▶ What is expected
What lines below contain the string "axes"? List them all.

▶ Material provided

* * *

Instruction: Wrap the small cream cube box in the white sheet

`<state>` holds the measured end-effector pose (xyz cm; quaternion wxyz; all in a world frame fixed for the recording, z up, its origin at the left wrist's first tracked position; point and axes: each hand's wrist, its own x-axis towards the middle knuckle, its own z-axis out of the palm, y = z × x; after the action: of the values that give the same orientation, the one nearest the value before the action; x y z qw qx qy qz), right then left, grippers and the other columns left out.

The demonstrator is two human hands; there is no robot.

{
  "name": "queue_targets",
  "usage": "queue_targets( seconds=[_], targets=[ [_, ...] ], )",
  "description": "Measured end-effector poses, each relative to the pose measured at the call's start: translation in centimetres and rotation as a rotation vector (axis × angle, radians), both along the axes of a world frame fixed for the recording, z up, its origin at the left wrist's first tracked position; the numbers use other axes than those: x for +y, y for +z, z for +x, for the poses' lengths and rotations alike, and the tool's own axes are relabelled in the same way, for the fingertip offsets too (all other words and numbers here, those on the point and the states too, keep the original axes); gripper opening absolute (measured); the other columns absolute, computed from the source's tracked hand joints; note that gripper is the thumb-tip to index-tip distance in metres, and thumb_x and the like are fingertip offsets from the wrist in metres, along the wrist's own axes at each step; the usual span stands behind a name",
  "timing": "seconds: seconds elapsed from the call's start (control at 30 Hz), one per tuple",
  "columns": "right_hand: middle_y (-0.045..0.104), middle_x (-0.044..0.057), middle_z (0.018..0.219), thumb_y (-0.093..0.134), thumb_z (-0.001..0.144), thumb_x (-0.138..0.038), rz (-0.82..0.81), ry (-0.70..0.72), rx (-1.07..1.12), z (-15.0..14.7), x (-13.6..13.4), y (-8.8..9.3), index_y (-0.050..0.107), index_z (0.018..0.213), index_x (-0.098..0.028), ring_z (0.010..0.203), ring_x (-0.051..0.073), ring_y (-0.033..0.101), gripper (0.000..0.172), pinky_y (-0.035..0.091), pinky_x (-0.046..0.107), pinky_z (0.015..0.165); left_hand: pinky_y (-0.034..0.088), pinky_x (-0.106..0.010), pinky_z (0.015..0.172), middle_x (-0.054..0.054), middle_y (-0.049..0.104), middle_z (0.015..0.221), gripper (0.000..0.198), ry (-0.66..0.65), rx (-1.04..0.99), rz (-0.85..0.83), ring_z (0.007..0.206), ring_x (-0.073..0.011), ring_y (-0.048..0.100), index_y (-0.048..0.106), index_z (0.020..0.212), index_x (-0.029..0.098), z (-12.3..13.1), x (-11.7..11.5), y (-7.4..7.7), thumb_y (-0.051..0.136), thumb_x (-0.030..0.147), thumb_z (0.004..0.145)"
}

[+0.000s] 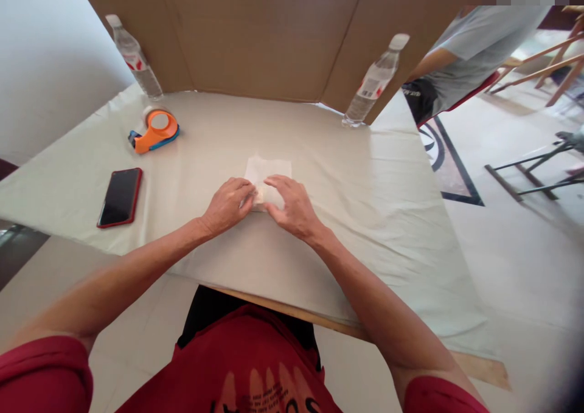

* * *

▶ Response for this exercise
`<state>` holds the measured end-effector pose (xyz cm; quaternion wxyz; all in a world frame fixed for the recording, z up, its origin at the left wrist's first tracked position; point and axes: each hand's wrist, its own x-axis towards the middle knuckle, its own z-axis out of the palm, y = z × x; after the action: of the values that give the same orientation, the one nearest the value before the action; x y z qw qx qy qz), right then left, grippers and the other columns left out.
  "description": "Measured end-effector poses, each relative to the pose measured at the call's start: translation in centimetres and rotation as a rotation vector (axis × angle, radians), both along the axes of a world frame fixed for the recording, z up, its origin at the left wrist's first tracked position; the numbers use other axes than those: x for +y, y for +z, z for +x, for the poses' lengths and rotations alike, and the tool's own axes are relabelled in the same way, for the fingertip offsets too (all other words and numbers here, those on the point and the states too, keep the original axes); gripper opening absolute (measured); the other columns absolute, computed from the source's tracked hand joints; note that gripper is the thumb-tip to index-tip distance in metres, and thumb_x and the like are fingertip offsets from the wrist in metres, along the wrist's own axes at each step; the usual span stands behind a name",

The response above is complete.